The Genoa players often played this type of pass by nature, seemingly off the cuff, with the hope of trying to catch Atalanta out. The image below highlights such a situation as the right wing-back Paolo Ghiglione plays the ball the first time and looks to find Pinamonti or Kouamé in behind Atalanta’s defence. This suggests that first time passes into depth were definitely something Genoa had talked about beforehand.
As mentioned, Genoa also looked to bypass Atalanta’s midfield with passes into the feet or bodies of their strikers. In the image below, Criscito plays such a pass into the feet of Kouamé which allows Genoa to progress the ball beyond Atalanta’s midfield.
The front two Genoa have right now is extremely exciting given what they bring to the team in the overall play. Kouamé in particular looks fantastic at the moment and was impressive in his movements and touches on Sunday. The image below highlights one of the occasions when Genoa managed to progress the ball centrally into him. Radovanović first plays the ball through the lines to the forward.
Kouamé immediately then flicks the ball on towards Pinamonti who is in 1 vs 1 with Djimsiti. This is a good time to note the aggressive positioning of Atalanta’s outer centre-backs. Tolói has followed Kouamé into midfield and Masiello is pushing on to mark Lerager. Kouamé instantly spins around and looks to attack the space behind Djimsiti and Pinamonti (white circle). On this occasion, Pinamonti fails to send Kouamé through on goal, but the intention and the understanding they have together are cause for optimism at Genoa.
How Atalanta looked to overcome Genoa’s press
As mentioned previously, Atalanta usually had a spare man at the back when building attacks. They used this numerical advantage well to progress the ball on a number of occasions. The image below highlights one of the methods they used to progress the ball. Here, Djimsiti is the spare man and moves into midfield to make himself a pass option for Gosens who is pressed intensely by Ghiglione. Djimsiti can receive, face forward and progress the attack by giving Atalanta a spare man in midfield.
The other method Atalanta used to progress the ball involved Masiello stepping into midfield with the ball. As you can see below, Genoa’s midfield three (yellow circles) were busy marking Atalanta’s midfielders while the front two was concerned with Tolói and Djimsiti. This left Masiello as the spare man. Here, he receives the ball and runs with it into the highlighted space to progress the attack for the visitors.
When Masiello stepped out with the ball, Gómez often made movements towards him to receive. As such, Genoa’s right-sided centre-back Cristian Romero followed his countryman and left a huge space open in Genoa’s defence. This space was then attacked by Zapata, who always had his brother after him, and Masiello would then look to find the striker in that inside-left channel with passes into depth.

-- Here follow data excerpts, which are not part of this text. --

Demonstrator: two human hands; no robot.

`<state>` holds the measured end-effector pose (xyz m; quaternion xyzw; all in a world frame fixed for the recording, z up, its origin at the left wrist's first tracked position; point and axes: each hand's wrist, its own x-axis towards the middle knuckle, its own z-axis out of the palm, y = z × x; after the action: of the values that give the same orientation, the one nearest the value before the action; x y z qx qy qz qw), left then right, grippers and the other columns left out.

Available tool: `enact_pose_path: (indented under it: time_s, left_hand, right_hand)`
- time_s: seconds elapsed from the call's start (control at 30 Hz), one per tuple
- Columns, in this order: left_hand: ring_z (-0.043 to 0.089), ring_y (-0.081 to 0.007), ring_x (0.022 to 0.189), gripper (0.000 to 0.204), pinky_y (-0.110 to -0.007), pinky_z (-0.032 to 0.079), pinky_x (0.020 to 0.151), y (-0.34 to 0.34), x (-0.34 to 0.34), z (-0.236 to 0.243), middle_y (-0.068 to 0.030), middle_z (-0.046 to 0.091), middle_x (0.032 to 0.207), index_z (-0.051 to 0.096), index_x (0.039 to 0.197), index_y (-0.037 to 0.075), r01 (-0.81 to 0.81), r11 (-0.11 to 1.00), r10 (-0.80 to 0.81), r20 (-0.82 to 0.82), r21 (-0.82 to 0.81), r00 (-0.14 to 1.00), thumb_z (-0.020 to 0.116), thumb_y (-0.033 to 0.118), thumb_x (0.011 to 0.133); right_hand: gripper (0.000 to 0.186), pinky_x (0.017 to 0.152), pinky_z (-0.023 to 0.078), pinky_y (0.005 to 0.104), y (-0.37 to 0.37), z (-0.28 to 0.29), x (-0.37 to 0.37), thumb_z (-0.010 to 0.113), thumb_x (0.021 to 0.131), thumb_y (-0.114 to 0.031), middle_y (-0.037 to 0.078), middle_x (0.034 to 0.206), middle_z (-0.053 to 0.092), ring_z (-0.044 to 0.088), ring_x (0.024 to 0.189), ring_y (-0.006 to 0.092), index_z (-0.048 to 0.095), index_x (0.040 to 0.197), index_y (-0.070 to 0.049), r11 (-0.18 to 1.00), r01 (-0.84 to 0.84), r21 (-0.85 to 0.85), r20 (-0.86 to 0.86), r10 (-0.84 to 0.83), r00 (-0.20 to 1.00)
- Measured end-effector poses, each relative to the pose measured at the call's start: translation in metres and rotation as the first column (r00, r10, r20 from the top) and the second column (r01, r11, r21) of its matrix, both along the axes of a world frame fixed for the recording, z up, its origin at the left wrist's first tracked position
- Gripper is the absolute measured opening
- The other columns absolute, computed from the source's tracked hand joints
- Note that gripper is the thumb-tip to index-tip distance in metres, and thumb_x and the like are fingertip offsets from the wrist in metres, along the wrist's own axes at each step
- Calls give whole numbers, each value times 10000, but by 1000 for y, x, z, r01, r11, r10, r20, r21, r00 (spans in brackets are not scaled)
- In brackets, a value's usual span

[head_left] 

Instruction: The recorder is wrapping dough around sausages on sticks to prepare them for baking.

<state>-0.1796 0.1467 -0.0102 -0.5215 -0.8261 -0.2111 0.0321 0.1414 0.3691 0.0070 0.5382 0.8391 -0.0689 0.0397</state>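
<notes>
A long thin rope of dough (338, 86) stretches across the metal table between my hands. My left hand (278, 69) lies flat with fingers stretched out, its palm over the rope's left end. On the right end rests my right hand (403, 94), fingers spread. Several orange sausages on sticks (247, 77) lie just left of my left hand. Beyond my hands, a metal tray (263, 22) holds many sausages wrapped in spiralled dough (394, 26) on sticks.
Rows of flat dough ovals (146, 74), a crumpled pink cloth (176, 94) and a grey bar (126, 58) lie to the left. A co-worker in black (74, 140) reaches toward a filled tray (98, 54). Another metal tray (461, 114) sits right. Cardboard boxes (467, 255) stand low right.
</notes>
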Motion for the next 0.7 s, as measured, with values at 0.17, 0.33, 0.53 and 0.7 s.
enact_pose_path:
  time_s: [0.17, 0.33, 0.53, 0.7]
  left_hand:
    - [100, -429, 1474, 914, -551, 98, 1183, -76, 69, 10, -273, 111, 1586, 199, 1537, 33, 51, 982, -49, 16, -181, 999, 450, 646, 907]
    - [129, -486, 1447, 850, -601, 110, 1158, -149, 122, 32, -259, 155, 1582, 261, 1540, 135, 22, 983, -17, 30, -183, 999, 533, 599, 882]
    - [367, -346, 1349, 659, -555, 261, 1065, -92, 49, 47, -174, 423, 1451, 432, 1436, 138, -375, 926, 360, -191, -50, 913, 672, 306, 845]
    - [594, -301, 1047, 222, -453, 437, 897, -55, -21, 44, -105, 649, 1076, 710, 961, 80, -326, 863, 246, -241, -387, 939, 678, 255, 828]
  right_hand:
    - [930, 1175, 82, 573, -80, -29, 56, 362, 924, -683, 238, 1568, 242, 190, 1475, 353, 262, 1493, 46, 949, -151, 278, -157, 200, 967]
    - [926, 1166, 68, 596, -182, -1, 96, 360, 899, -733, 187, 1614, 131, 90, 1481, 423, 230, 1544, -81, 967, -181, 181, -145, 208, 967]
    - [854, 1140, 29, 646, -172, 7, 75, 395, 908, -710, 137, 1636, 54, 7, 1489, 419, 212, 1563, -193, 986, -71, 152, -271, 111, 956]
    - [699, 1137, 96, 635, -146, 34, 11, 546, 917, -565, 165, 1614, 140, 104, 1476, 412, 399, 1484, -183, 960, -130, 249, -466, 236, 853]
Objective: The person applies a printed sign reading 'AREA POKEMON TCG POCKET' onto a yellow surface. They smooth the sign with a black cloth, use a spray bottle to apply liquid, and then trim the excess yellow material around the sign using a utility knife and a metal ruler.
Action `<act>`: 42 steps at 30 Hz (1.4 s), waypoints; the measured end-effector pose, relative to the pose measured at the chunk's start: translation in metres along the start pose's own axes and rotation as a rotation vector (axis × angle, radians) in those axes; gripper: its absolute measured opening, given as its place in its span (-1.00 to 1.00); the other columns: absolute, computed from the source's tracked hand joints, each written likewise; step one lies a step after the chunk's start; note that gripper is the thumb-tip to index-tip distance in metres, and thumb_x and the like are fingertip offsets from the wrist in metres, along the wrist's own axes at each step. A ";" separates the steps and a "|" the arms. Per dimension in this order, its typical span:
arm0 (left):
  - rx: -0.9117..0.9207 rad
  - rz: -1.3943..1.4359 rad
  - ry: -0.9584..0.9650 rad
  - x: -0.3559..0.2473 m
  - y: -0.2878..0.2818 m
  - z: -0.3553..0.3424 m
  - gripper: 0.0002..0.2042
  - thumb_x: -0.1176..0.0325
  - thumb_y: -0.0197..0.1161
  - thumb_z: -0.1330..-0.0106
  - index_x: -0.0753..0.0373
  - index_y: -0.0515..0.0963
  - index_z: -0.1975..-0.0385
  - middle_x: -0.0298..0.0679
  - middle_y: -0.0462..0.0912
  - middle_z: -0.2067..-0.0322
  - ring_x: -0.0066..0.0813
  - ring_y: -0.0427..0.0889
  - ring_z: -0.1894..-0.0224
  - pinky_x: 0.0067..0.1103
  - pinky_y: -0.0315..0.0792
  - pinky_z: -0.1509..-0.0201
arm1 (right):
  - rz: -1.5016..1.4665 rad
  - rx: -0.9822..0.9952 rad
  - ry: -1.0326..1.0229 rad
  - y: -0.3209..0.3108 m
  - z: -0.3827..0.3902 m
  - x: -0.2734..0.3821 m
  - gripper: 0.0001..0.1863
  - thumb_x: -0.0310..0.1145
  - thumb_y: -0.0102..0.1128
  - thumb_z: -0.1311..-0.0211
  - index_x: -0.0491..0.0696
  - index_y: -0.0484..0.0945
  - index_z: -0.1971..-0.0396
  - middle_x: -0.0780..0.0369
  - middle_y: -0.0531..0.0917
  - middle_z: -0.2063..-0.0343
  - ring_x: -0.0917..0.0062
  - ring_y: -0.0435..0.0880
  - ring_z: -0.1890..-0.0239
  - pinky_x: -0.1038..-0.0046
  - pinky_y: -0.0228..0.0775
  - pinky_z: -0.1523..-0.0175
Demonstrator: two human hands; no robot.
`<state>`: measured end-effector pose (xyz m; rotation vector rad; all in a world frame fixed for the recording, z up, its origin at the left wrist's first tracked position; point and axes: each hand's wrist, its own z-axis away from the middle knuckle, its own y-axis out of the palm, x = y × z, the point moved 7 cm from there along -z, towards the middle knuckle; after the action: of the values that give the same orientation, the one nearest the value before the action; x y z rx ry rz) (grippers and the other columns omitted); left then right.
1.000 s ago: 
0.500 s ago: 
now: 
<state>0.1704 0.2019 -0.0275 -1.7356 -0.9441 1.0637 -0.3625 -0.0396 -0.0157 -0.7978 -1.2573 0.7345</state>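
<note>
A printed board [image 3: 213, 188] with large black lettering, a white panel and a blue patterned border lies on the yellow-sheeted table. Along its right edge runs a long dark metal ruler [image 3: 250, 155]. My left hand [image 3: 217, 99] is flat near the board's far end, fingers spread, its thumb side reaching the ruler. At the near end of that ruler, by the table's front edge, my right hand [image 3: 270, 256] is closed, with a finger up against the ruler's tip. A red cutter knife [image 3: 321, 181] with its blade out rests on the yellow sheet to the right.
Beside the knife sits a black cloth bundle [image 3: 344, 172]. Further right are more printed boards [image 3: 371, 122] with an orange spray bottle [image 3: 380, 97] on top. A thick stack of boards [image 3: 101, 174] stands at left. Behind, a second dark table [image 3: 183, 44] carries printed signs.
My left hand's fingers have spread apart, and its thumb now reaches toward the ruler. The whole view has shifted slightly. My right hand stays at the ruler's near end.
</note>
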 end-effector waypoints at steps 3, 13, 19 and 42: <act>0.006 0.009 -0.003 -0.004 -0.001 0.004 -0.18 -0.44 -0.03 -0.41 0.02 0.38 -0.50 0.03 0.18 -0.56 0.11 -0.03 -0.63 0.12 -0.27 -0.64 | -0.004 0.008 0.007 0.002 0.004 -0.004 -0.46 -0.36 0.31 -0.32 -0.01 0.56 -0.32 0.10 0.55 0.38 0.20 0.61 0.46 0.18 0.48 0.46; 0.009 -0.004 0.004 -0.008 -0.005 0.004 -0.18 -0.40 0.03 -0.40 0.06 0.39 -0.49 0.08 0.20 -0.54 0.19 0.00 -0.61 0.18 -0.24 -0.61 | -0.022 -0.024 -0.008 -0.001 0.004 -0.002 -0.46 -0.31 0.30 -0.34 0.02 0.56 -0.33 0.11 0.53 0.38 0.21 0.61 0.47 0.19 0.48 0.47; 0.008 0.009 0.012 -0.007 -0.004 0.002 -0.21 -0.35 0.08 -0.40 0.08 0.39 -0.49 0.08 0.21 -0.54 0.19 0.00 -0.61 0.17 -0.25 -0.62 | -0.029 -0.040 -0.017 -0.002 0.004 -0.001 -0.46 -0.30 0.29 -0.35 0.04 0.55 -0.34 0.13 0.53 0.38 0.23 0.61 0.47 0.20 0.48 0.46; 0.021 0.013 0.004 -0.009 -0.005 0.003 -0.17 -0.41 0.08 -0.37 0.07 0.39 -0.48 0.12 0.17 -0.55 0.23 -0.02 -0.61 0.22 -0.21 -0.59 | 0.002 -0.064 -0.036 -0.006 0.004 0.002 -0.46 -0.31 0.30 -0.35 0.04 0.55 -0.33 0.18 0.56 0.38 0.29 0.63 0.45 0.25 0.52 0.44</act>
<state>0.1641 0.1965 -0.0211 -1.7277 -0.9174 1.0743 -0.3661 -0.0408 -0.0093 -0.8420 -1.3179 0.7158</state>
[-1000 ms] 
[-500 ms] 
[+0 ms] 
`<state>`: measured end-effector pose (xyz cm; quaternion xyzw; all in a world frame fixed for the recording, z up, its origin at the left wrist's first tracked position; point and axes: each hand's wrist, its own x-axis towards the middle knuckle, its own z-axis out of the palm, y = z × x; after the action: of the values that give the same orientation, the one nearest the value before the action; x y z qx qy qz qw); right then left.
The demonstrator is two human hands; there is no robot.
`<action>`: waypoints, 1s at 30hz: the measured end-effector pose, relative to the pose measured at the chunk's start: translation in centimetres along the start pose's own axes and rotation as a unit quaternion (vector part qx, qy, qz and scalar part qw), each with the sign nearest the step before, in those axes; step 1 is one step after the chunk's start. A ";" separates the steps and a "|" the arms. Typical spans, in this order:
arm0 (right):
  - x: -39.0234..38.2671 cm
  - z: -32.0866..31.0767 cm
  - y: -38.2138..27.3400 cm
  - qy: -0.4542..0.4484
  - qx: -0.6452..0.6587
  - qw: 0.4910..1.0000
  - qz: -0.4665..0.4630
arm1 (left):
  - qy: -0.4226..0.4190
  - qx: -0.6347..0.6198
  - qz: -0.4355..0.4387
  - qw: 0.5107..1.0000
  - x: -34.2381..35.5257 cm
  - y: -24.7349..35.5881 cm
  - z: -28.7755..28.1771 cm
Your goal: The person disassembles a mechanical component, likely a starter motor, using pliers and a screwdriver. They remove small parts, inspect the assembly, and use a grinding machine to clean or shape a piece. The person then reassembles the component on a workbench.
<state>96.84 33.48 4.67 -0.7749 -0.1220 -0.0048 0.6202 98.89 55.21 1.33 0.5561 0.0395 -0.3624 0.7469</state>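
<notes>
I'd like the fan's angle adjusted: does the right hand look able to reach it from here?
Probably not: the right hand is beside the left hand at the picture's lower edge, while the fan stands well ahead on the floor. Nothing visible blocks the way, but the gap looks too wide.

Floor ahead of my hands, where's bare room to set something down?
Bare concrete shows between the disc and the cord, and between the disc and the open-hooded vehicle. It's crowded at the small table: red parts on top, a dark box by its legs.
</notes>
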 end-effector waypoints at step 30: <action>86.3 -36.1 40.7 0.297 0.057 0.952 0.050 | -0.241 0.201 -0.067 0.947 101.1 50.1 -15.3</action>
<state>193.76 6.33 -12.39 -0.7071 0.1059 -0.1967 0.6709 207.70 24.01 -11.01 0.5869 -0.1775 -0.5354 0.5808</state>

The use of centre-backs stepping out of Atalanta’s defence proved successful and was one of the reasons behind their ability to gain control of possession after a frantic start to the game.
In a very even game, Atalanta were the better team and deservedly left with three points. Genoa ran them close, however, which indicates Andreazzoli’s team can look at the rest of the season with optimism after a very good start from their tough opening three games. Atalanta will have felt unlucky after the loss against Torino, so the win here was definitely welcome for La Dea. Already on Wednesday, they face a new challenge as they prepare for their first-ever Champions League game away at Dinamo Zagreb.